## Exercise brief
Below are records. Copy every line with "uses" in it.

## Supplied data
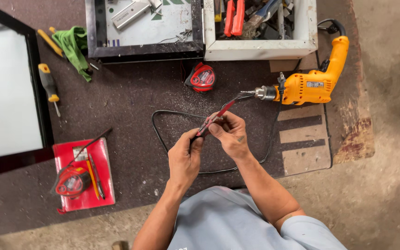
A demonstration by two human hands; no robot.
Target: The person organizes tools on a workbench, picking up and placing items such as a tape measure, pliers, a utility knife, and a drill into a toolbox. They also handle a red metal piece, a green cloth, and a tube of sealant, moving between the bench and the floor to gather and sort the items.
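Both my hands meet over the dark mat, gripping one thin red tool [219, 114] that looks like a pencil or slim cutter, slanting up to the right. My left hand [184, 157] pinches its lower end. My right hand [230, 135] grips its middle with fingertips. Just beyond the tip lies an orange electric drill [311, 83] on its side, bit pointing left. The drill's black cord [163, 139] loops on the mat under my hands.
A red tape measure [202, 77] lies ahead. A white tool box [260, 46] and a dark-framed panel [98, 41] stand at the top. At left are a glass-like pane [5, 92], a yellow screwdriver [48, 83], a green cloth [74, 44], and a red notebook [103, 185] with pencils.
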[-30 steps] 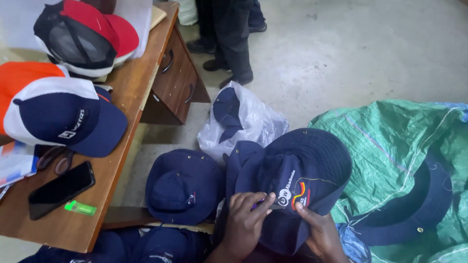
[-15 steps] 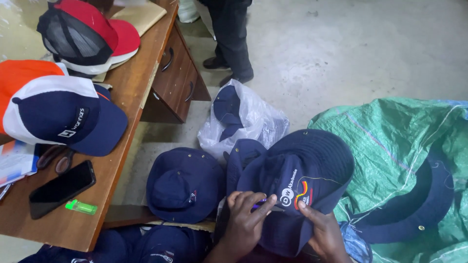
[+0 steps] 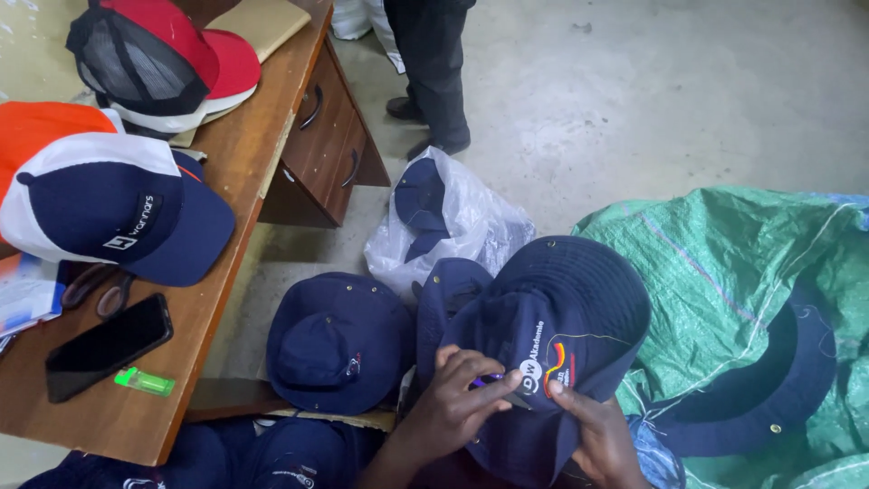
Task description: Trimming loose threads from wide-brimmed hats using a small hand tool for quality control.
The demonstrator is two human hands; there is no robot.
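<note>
Held hat: navy bucket hat (image 3: pixel 552 335), low centre, over the person's lap, embroidered badge facing up.
Left hand: left hand (image 3: pixel 457 403) on the crown, fingers curled around a small purple tool (image 3: pixel 493 382) whose tip sits at the badge; grip closed on it.
Right hand: right hand (image 3: pixel 597 435) pinches the hat's cloth just right of the badge, thumb on top.
Close neighbours: second hat (image 3: pixel 337 340) lies just left of the held one; more navy hats below it at the frame edge.
Bag: clear bag (image 3: pixel 453 222) with navy hats, on the floor behind.
Sack: green sack (image 3: pixel 733 272) at right, a navy brim (image 3: pixel 769 398) showing through it.
Desk: wooden desk (image 3: pixel 226 163) at left carries a navy-white cap (image 3: pixel 109 213), a red cap (image 3: pixel 158 63), a phone (image 3: pixel 107 346) and a green lighter (image 3: pixel 143 381).
Bystander: someone's legs (image 3: pixel 434 72) stand by the desk drawers.
</note>
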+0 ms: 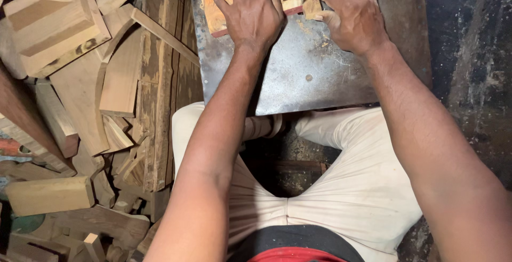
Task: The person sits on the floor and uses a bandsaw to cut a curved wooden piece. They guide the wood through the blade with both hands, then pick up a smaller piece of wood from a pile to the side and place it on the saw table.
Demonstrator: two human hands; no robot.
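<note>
Wooden board, orange-brown, lies flat at the far edge of the grey metal desk, which is scuffed and dusted with sawdust. Left hand presses on it, fingers spread flat, gripping nothing. Right hand rests curled beside a small wood piece, its thumb touching it. Offcuts of timber pile up left of the desk; dark, dirty floor lies right.

- A woodworking workshop.
- Cut wood blocks and offcuts lie heaped on the left.
- A worn metal work table carries sawdust.
- The floor is dark and grimy.
</note>
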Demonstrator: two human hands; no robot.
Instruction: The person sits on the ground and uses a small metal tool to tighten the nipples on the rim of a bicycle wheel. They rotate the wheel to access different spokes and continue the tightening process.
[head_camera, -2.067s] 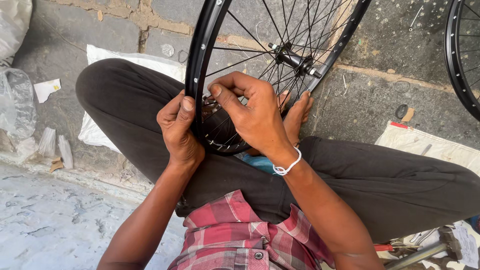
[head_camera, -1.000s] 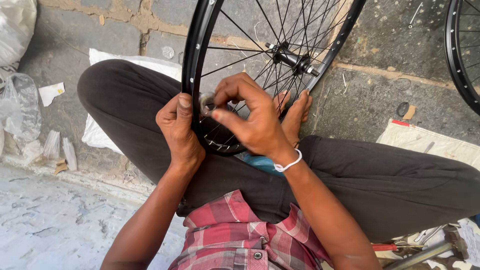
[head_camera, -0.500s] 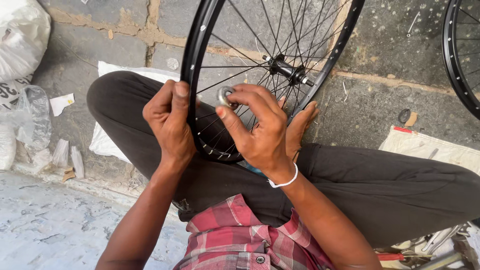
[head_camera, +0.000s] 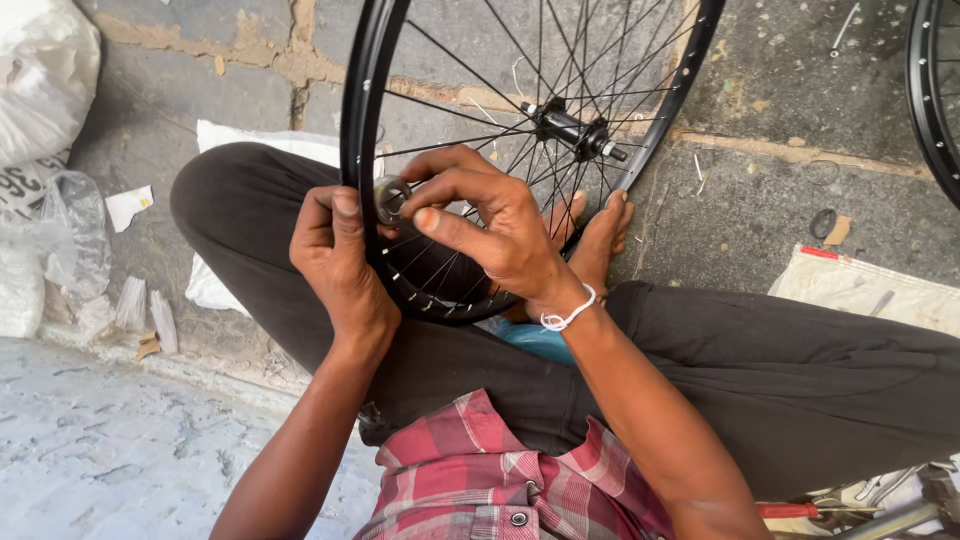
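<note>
A black bicycle wheel with thin metal spokes (head_camera: 362, 150) stands upright between the knees of a person who sits cross-legged on the grey stone floor (head_camera: 770, 110), its lower rim resting in the lap of the dark trousers (head_camera: 800, 370). The left hand (head_camera: 335, 262) is clenched round the rim on the wheel's left side, thumb pointing up along the black edge. The right hand (head_camera: 495, 225) reaches in through the spokes and pinches a small round silver spoke tool (head_camera: 390, 198) between thumb and fingers, right against the inner side of the rim and just beside the left thumb. A white cord bracelet (head_camera: 568, 315) sits at the right wrist. The black hub with its silver axle (head_camera: 572, 128) lies above and to the right of both hands, and a bare foot (head_camera: 600, 240) shows behind the lower spokes. A second black wheel rim (head_camera: 925, 90) stands at the right edge. White plastic sacks (head_camera: 45, 80) lie at the left. A red-handled tool (head_camera: 800, 510) lies at the lower right
</note>
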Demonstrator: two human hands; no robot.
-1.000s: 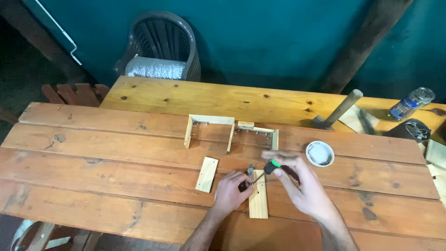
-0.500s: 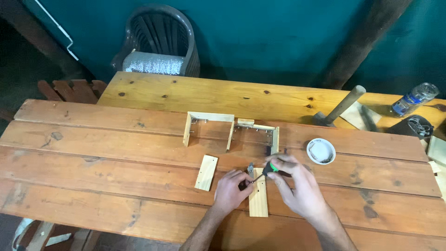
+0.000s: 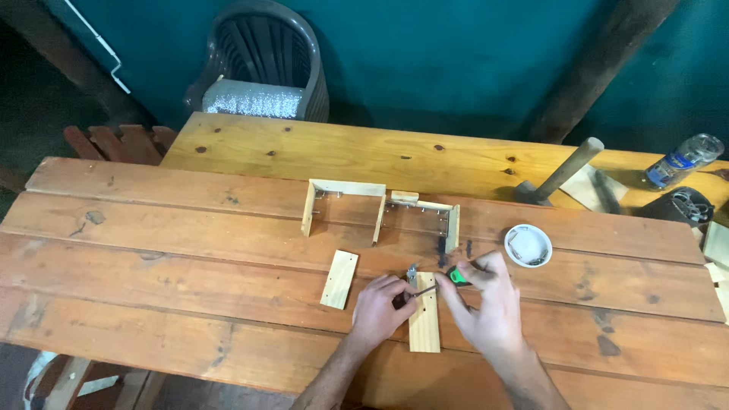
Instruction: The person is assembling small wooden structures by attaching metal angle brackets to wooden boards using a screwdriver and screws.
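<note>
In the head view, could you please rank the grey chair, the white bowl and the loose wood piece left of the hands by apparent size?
1. Grey chair, though it stands farther from the camera.
2. Loose wood piece.
3. White bowl, only slightly smaller.

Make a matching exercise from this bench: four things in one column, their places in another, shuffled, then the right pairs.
Things:
1. screwdriver
2. white dish
3. hammer
4. loose wood piece

Places:
A. on the yellow table at the back
B. left of the left hand
C. in the right hand, tip over the wood strip
D. right of the wooden frame

Pairs: 1-C, 2-D, 3-A, 4-B
</note>
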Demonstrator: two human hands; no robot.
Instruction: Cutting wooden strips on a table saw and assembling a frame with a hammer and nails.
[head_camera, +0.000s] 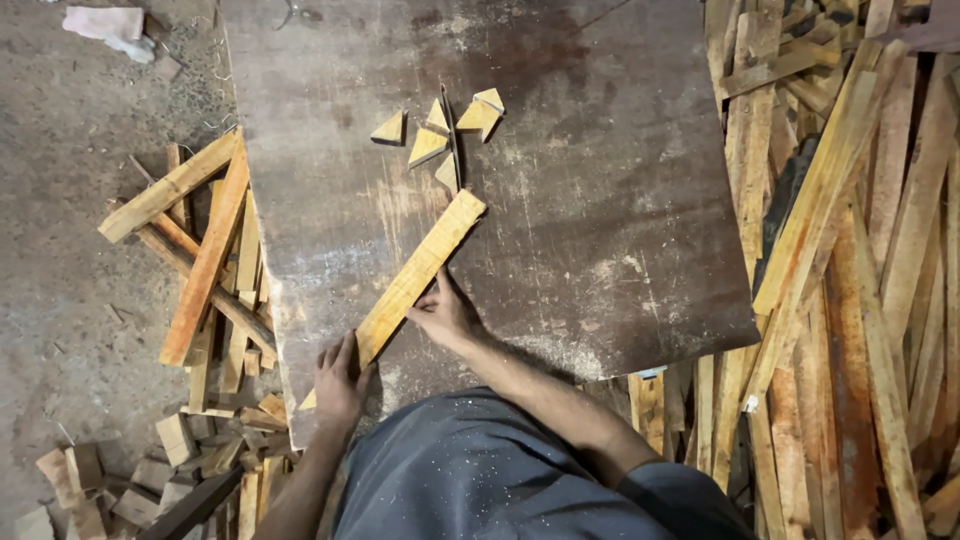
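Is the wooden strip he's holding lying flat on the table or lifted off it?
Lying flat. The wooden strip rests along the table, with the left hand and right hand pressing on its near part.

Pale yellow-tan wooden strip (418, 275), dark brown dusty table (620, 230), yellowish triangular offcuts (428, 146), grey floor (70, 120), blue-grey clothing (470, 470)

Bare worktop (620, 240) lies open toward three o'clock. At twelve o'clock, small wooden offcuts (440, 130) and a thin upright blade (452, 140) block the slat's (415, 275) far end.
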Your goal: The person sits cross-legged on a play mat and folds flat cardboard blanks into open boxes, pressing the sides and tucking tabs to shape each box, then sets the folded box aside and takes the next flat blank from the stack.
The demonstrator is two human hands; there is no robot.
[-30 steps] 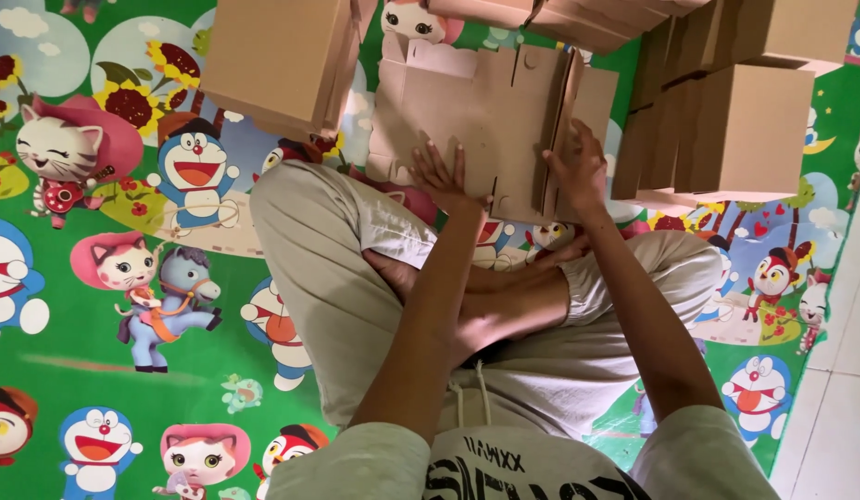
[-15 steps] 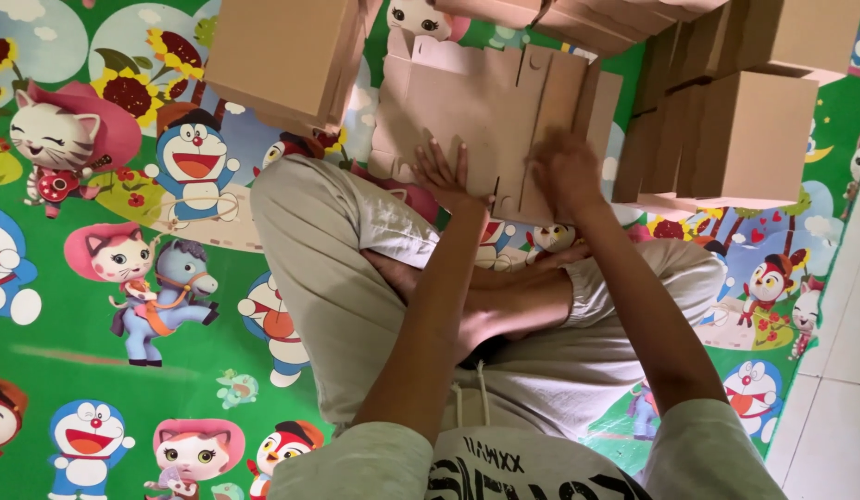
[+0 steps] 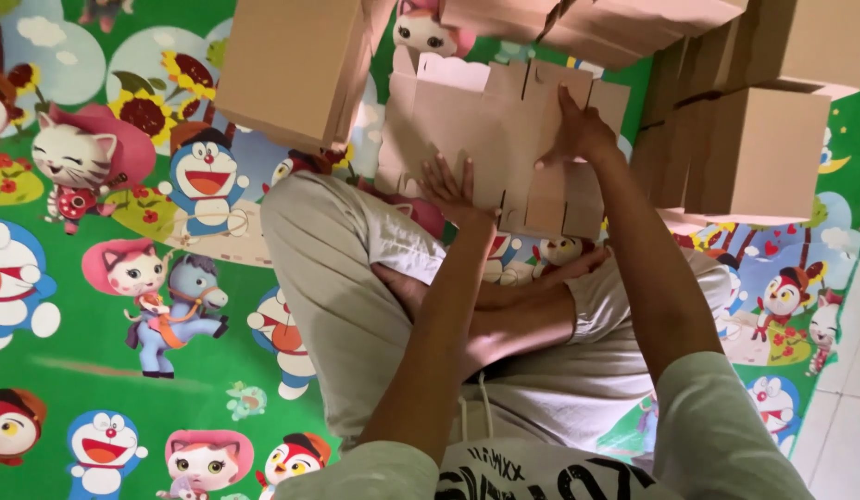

## Result of the task
Task: The person sits on the floor and uses a bandsaw to cut a curved wooden piece. They guide the wood through the blade with both hands, then pick up a smaller piece of wood from a pile to the side and place it on the saw table.
Instruction: The person sits on the ground and uses a small metal tool to tighten the nipples on the rim of a bicycle wheel. They rotate the wheel to access different spokes and continue the tightening process.

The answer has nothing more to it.